## [What needs to be done]
Drop the pictures from the entries below, then reproduce the rest exactly.

## [The records]
•••

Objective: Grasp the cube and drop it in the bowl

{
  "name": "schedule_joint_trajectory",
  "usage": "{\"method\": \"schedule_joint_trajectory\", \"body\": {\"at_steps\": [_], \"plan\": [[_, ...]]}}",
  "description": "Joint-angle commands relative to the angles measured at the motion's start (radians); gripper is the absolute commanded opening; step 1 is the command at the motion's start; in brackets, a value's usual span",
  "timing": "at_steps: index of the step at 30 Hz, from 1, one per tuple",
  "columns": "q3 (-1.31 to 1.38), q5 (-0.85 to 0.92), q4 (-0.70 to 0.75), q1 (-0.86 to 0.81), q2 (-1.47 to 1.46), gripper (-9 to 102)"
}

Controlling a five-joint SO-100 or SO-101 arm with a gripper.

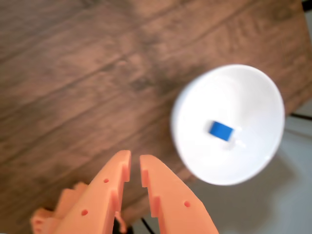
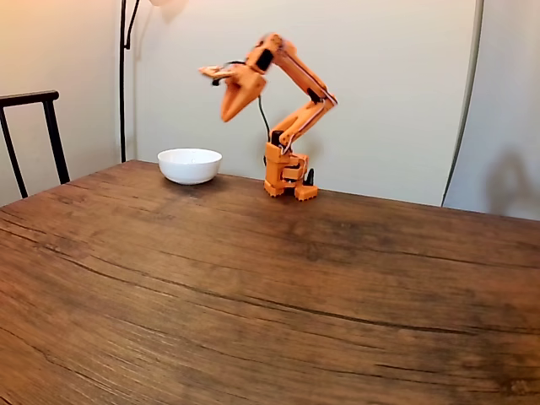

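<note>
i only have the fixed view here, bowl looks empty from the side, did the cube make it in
Observer: Yes. In the wrist view the blue cube lies inside the white bowl, near the middle of its floor.
Operator: is the gripper holding anything
Observer: No. In the wrist view the gripper has only a thin slit between its orange fingers, and nothing sits in it.
Operator: is it right over the bowl
Observer: Not straight over. In the wrist view the bowl sits up and to the right of the fingertips, with bare wooden table ahead of them.

Soft warm indoor light; the wrist view is motion-blurred.
</note>
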State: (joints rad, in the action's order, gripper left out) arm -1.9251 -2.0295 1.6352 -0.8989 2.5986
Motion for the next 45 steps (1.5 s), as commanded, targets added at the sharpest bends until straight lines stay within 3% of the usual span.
{"method": "schedule_joint_trajectory", "body": {"at_steps": [1,8,22,31,38,45], "plan": [[-0.054,0.100,0.029,0.117,0.141,0],[-0.216,0.239,0.040,0.373,0.364,0],[-0.388,0.210,0.038,0.658,0.653,0],[-0.531,0.179,-0.029,0.746,0.726,0],[-0.695,0.158,-0.184,0.807,0.726,0],[-0.963,0.164,-0.479,0.848,0.726,0]]}}
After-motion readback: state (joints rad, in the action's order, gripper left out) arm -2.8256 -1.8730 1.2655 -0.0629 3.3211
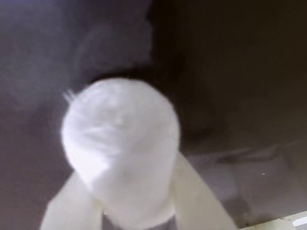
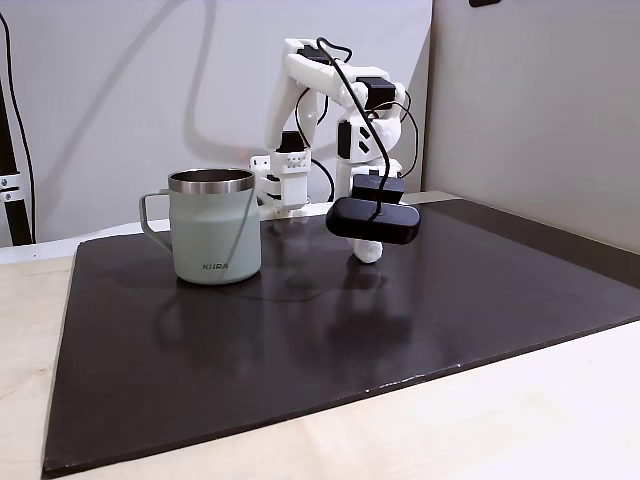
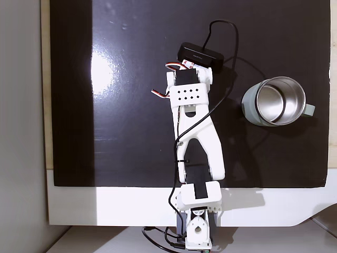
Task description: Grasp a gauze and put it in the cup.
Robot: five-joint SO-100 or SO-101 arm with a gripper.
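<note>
With the gripper (image 1: 136,211) clamped on the gauze (image 1: 121,139), well apart from the cup (image 2: 214,228), the soft roll could slip out mid-carry.

A pale wooden worktop (image 2: 520,420) carries a glossy black mat (image 2: 300,350) that covers most of it. On the mat stands the cup (image 2: 213,226), upright, and to its right in this fixed view the gauze (image 2: 367,250) touches the mat.
</note>
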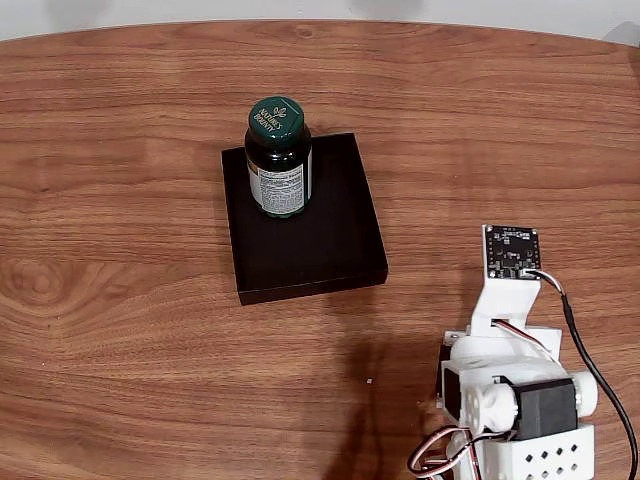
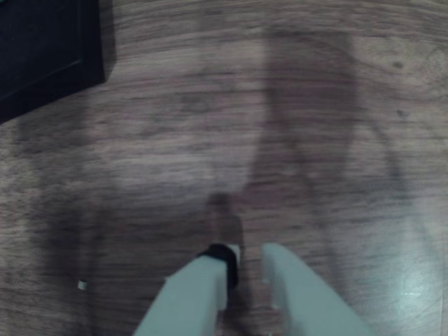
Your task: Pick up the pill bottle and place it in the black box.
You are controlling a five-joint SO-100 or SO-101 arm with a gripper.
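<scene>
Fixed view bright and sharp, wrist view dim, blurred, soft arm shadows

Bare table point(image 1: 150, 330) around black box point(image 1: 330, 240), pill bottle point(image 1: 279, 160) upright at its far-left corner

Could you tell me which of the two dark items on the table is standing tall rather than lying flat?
The pill bottle with its green cap stands upright inside the black box, which is a flat, low-walled tray resting on the table.

pill bottle point(image 1: 278, 157) upright in black box point(image 1: 320, 235), far-left part; box mid-bench point(image 1: 120, 330); arm point(image 1: 515, 400) near-right, fixed view
</scene>
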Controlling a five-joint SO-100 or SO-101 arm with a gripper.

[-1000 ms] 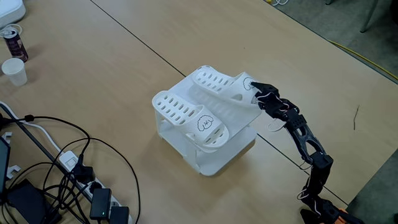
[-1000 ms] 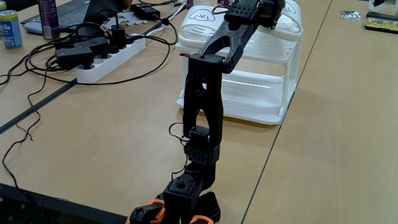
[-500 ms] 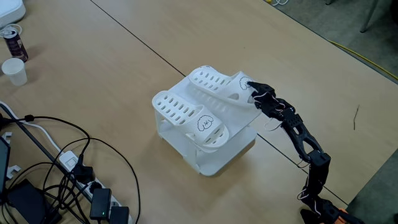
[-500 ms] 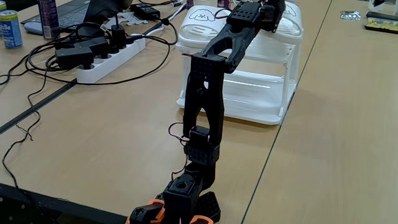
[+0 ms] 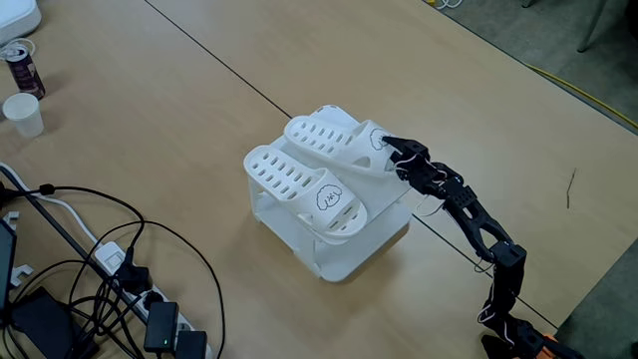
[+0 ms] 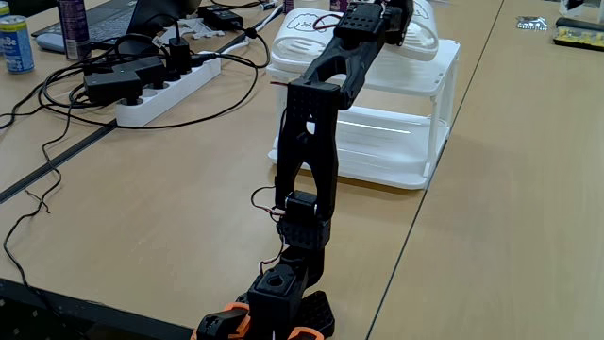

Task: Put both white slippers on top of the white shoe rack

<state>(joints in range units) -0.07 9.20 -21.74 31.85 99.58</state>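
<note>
The white shoe rack (image 5: 341, 261) stands mid-table and carries both white slippers. One slipper (image 5: 299, 186) lies flat along the rack's near left side, its cartoon drawing facing up. The other slipper (image 5: 332, 140) lies beside it toward the back, and my gripper (image 5: 389, 152) is shut on its strap end at the rack's right corner. In the low fixed view my arm rises from the near edge. There the gripper (image 6: 390, 13) sits at the rack's (image 6: 401, 172) top, over the held slipper (image 6: 422, 35); the first slipper (image 6: 300, 25) lies to its left.
A paper cup (image 5: 22, 114) and a can (image 5: 21, 68) stand at the far left. Black cables and a power strip (image 5: 158, 324) cover the lower left corner; that strip (image 6: 160, 94) lies left of the rack in the low view. The arm base (image 6: 269, 316) is at the table's edge.
The gripper has moved left with the second slipper. It was tilted up over the rack's right corner and now lies flatter on top, closer to the first one.
</note>
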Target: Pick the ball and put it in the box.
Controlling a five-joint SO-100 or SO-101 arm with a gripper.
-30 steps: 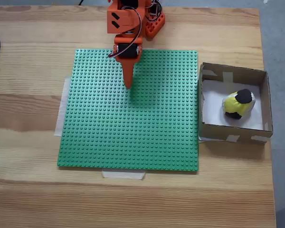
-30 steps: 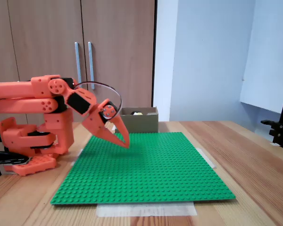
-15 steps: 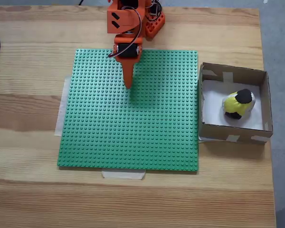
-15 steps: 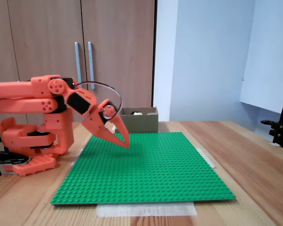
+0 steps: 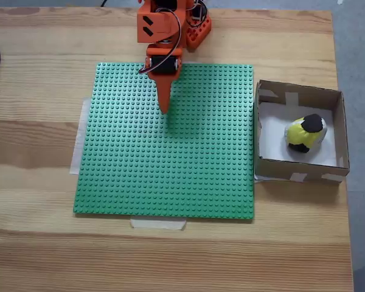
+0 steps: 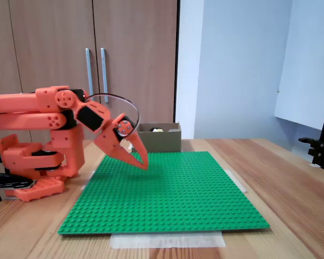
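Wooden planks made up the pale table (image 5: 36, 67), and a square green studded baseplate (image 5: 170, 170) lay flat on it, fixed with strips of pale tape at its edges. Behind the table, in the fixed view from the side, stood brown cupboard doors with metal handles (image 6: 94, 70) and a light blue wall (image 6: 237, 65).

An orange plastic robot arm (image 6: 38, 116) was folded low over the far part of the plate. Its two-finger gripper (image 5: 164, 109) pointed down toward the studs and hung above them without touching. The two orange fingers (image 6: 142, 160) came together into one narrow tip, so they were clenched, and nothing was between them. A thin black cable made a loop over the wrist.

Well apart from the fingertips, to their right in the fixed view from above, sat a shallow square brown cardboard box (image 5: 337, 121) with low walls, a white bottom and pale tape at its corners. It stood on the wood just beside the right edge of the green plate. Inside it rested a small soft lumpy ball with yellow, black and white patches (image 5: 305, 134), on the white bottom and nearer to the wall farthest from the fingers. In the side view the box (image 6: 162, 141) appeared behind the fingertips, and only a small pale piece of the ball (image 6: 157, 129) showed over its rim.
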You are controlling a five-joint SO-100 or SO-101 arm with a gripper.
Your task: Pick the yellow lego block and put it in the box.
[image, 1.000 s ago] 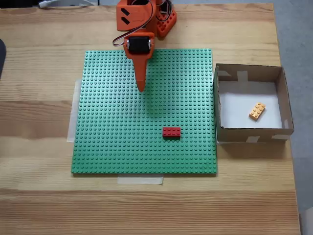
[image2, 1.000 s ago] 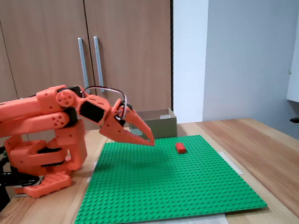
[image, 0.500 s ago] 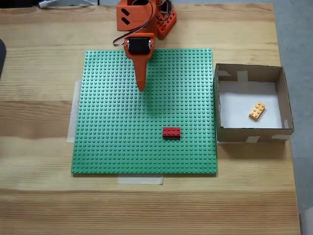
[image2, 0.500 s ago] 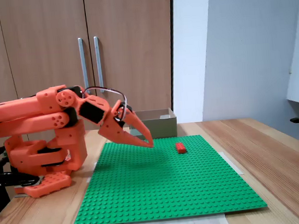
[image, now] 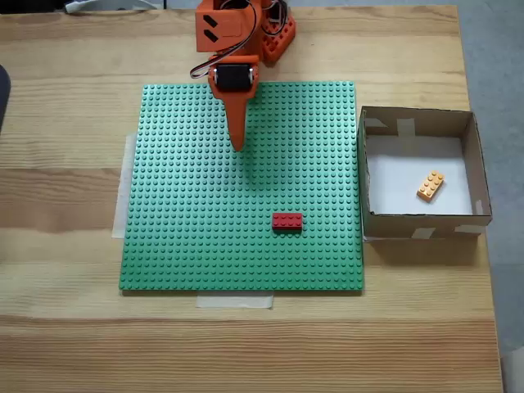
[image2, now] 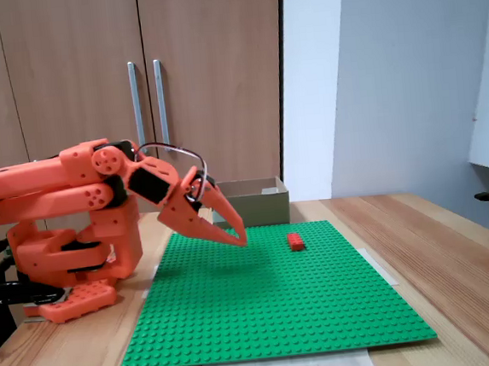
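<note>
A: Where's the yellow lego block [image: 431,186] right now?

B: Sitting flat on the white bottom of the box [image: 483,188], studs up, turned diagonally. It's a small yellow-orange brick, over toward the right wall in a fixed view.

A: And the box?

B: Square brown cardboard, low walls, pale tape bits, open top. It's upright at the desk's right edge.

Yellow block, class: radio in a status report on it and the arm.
Gripper shut, empty, above the green plate. Yellow block lies in the box. Red block sits on the plate, clear of both.
</note>
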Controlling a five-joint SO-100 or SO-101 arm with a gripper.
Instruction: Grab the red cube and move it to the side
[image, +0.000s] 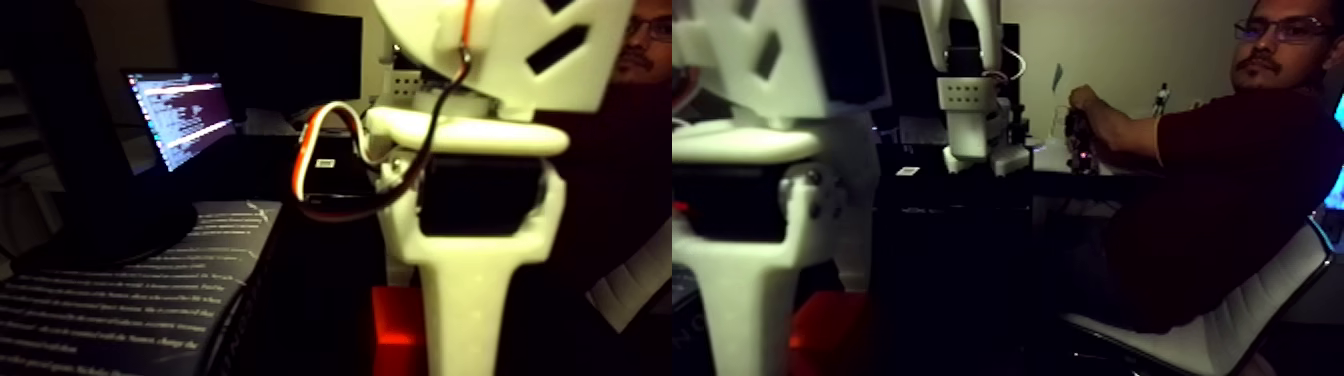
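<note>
My white gripper (440, 345) hangs very close to the camera, in both halves of this side-by-side fixed view. One broad white finger (462, 300) reaches down to the bottom edge, below a black motor block (480, 195). The red cube (395, 330) glows on the dark surface just behind that finger. It peeks out to the finger's left in the left half and to its right (830, 335) in the right half. The finger covers the cube's middle, and any second finger is hidden. I cannot tell whether the jaws hold the cube.
A lit laptop (180, 115) stands at the back left, with a printed sheet (120, 300) in front of it. A person (1210, 170) sits on a white chair (1250, 320) at the right, one hand on a small device (1082, 135). A white arm section (970, 110) stands behind.
</note>
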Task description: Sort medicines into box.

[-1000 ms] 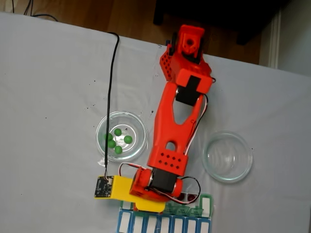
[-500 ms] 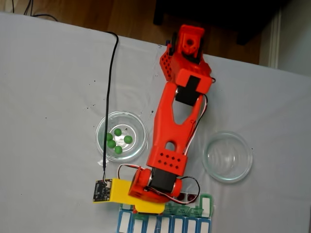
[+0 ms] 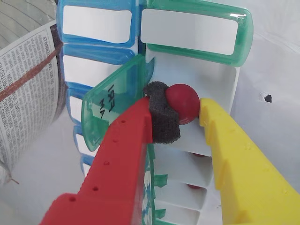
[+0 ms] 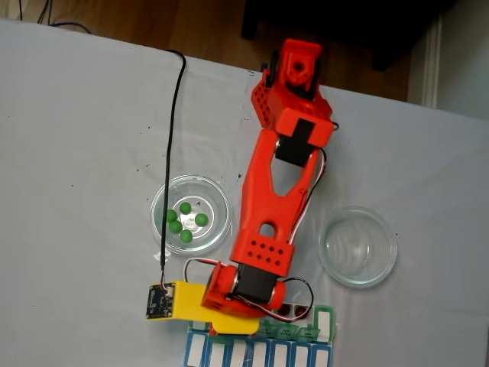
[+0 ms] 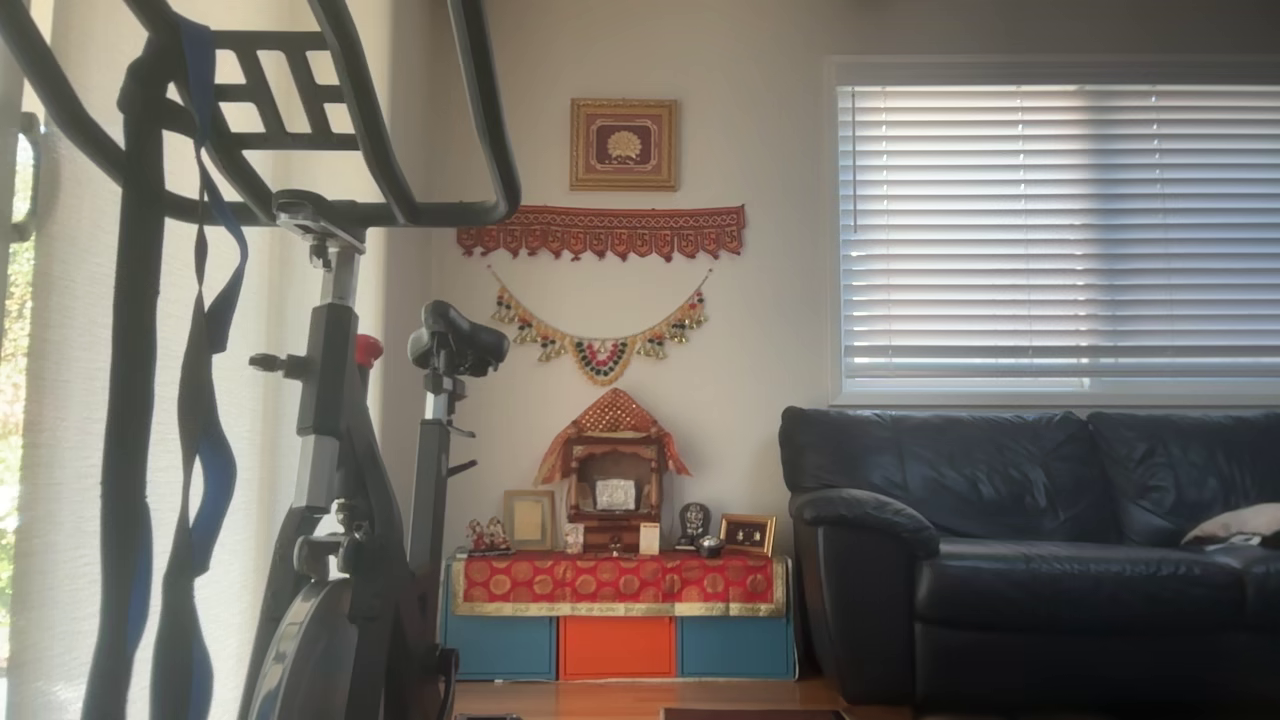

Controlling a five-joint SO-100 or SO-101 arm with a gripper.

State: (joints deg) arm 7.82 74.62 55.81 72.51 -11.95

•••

## [Task answer]
Objective: Grasp the cube and drop it in the bowl

{
  "name": "schedule_joint_trajectory",
  "usage": "{\"method\": \"schedule_joint_trajectory\", \"body\": {\"at_steps\": [_], \"plan\": [[_, ...]]}}",
  "description": "Joint-angle commands relative to the angles measured at the motion's start (radians); gripper is the absolute commanded opening; step 1 is the command at the motion's start; in brackets, a value's usual span",
  "timing": "at_steps: index of the step at 30 Hz, from 1, one per tuple",
  "columns": "q3 (-1.31 to 1.38), q5 (-0.85 to 0.92), q4 (-0.70 to 0.75), q1 (-0.86 to 0.81), q2 (-1.47 to 1.46), gripper (-9 to 102)"
}

Controlling a five-joint SO-100 or SO-101 arm with a gripper.


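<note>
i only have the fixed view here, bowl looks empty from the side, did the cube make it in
Observer: Yes. In the wrist view the blue cube lies inside the white bowl, near the middle of its floor.
Operator: is the gripper holding anything
Observer: No. In the wrist view the gripper has only a thin slit between its orange fingers, and nothing sits in it.
Operator: is it right over the bowl
Observer: Not straight over. In the wrist view the bowl sits up and to the right of the fingertips, with bare wooden table ahead of them.

Soft warm indoor light; the wrist view is motion-blurred.
</note>
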State: (joints rad, in the action's order, gripper left out) arm -1.9251 -2.0295 1.6352 -0.8989 2.5986
Motion for the next 45 steps (1.5 s), as commanded, targets added at the sharpest bends until straight lines stay within 3% of the usual span.
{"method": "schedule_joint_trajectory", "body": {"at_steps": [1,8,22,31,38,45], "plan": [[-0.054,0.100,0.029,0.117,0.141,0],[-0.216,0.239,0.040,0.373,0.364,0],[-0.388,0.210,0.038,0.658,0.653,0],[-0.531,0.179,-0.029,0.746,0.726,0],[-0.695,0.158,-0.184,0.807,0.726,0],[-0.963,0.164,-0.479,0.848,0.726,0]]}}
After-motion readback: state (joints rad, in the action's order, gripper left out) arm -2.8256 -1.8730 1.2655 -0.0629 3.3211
Task description: Grasp a gauze and put it in the cup.
Robot: five-joint SO-100 or SO-101 arm with a gripper.
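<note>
With the gripper (image 1: 136,211) clamped on the gauze (image 1: 121,139), well apart from the cup (image 2: 214,228), the soft roll could slip out mid-carry.

A pale wooden worktop (image 2: 520,420) carries a glossy black mat (image 2: 300,350) that covers most of it. On the mat stands the cup (image 2: 213,226), upright, and to its right in this fixed view the gauze (image 2: 367,250) touches the mat.
</note>
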Your task: Pick up the pill bottle and place it in the black box.
You are controlling a five-joint SO-100 or SO-101 arm with a gripper.
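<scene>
Fixed view bright and sharp, wrist view dim, blurred, soft arm shadows

Bare table point(image 1: 150, 330) around black box point(image 1: 330, 240), pill bottle point(image 1: 279, 160) upright at its far-left corner

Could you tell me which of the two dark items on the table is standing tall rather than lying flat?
The pill bottle with its green cap stands upright inside the black box, which is a flat, low-walled tray resting on the table.

pill bottle point(image 1: 278, 157) upright in black box point(image 1: 320, 235), far-left part; box mid-bench point(image 1: 120, 330); arm point(image 1: 515, 400) near-right, fixed view
</scene>
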Controlling a five-joint SO-100 or SO-101 arm with a gripper.

[-1000 ms] 
[-1000 ms] 
[-500 ms] 
[-500 ms] 
[+0 ms] 
[+0 ms] 

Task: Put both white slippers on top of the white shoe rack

<state>(joints in range units) -0.07 9.20 -21.74 31.85 99.58</state>
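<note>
The white shoe rack (image 5: 341, 261) stands mid-table and carries both white slippers. One slipper (image 5: 299, 186) lies flat along the rack's near left side, its cartoon drawing facing up. The other slipper (image 5: 332, 140) lies beside it toward the back, and my gripper (image 5: 389, 152) is shut on its strap end at the rack's right corner. In the low fixed view my arm rises from the near edge. There the gripper (image 6: 390, 13) sits at the rack's (image 6: 401, 172) top, over the held slipper (image 6: 422, 35); the first slipper (image 6: 300, 25) lies to its left.
A paper cup (image 5: 22, 114) and a can (image 5: 21, 68) stand at the far left. Black cables and a power strip (image 5: 158, 324) cover the lower left corner; that strip (image 6: 160, 94) lies left of the rack in the low view. The arm base (image 6: 269, 316) is at the table's edge.
The gripper has moved left with the second slipper. It was tilted up over the rack's right corner and now lies flatter on top, closer to the first one.
</note>
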Target: Pick the ball and put it in the box.
Controlling a five-joint SO-100 or SO-101 arm with a gripper.
-30 steps: 
-30 steps: 
-15 steps: 
-15 steps: 
+0 steps: 
+0 steps: 
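Wooden planks made up the pale table (image 5: 36, 67), and a square green studded baseplate (image 5: 170, 170) lay flat on it, fixed with strips of pale tape at its edges. Behind the table, in the fixed view from the side, stood brown cupboard doors with metal handles (image 6: 94, 70) and a light blue wall (image 6: 237, 65).

An orange plastic robot arm (image 6: 38, 116) was folded low over the far part of the plate. Its two-finger gripper (image 5: 164, 109) pointed down toward the studs and hung above them without touching. The two orange fingers (image 6: 142, 160) came together into one narrow tip, so they were clenched, and nothing was between them. A thin black cable made a loop over the wrist.

Well apart from the fingertips, to their right in the fixed view from above, sat a shallow square brown cardboard box (image 5: 337, 121) with low walls, a white bottom and pale tape at its corners. It stood on the wood just beside the right edge of the green plate. Inside it rested a small soft lumpy ball with yellow, black and white patches (image 5: 305, 134), on the white bottom and nearer to the wall farthest from the fingers. In the side view the box (image 6: 162, 141) appeared behind the fingertips, and only a small pale piece of the ball (image 6: 157, 129) showed over its rim.
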You are controlling a five-joint SO-100 or SO-101 arm with a gripper.
Your task: Pick the yellow lego block and put it in the box.
[image, 1.000 s ago] 
[image2, 1.000 s ago] 
[image, 0.500 s ago] 
[image2, 0.500 s ago] 
[image, now] 
[image2, now] 
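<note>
A: Where's the yellow lego block [image: 431,186] right now?

B: Sitting flat on the white bottom of the box [image: 483,188], studs up, turned diagonally. It's a small yellow-orange brick, over toward the right wall in a fixed view.

A: And the box?

B: Square brown cardboard, low walls, pale tape bits, open top. It's upright at the desk's right edge.

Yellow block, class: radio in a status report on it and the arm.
Gripper shut, empty, above the green plate. Yellow block lies in the box. Red block sits on the plate, clear of both.
</note>
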Controlling a five-joint SO-100 or SO-101 arm with a gripper.
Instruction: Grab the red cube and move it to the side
[image, +0.000s] 
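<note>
My white gripper (440, 345) hangs very close to the camera, in both halves of this side-by-side fixed view. One broad white finger (462, 300) reaches down to the bottom edge, below a black motor block (480, 195). The red cube (395, 330) glows on the dark surface just behind that finger. It peeks out to the finger's left in the left half and to its right (830, 335) in the right half. The finger covers the cube's middle, and any second finger is hidden. I cannot tell whether the jaws hold the cube.
A lit laptop (180, 115) stands at the back left, with a printed sheet (120, 300) in front of it. A person (1210, 170) sits on a white chair (1250, 320) at the right, one hand on a small device (1082, 135). A white arm section (970, 110) stands behind.
</note>
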Task description: Sort medicines into box.

[-1000 ms] 
[-500 ms] 
[+0 ms] 
[+0 ms] 
[+0 ms] 

Controlling a five-joint SO-100 or SO-101 arm with a gripper.

State: (joints deg) arm 7.82 74.62 55.81 72.51 -11.95

The answer has been given, and the exercise is done.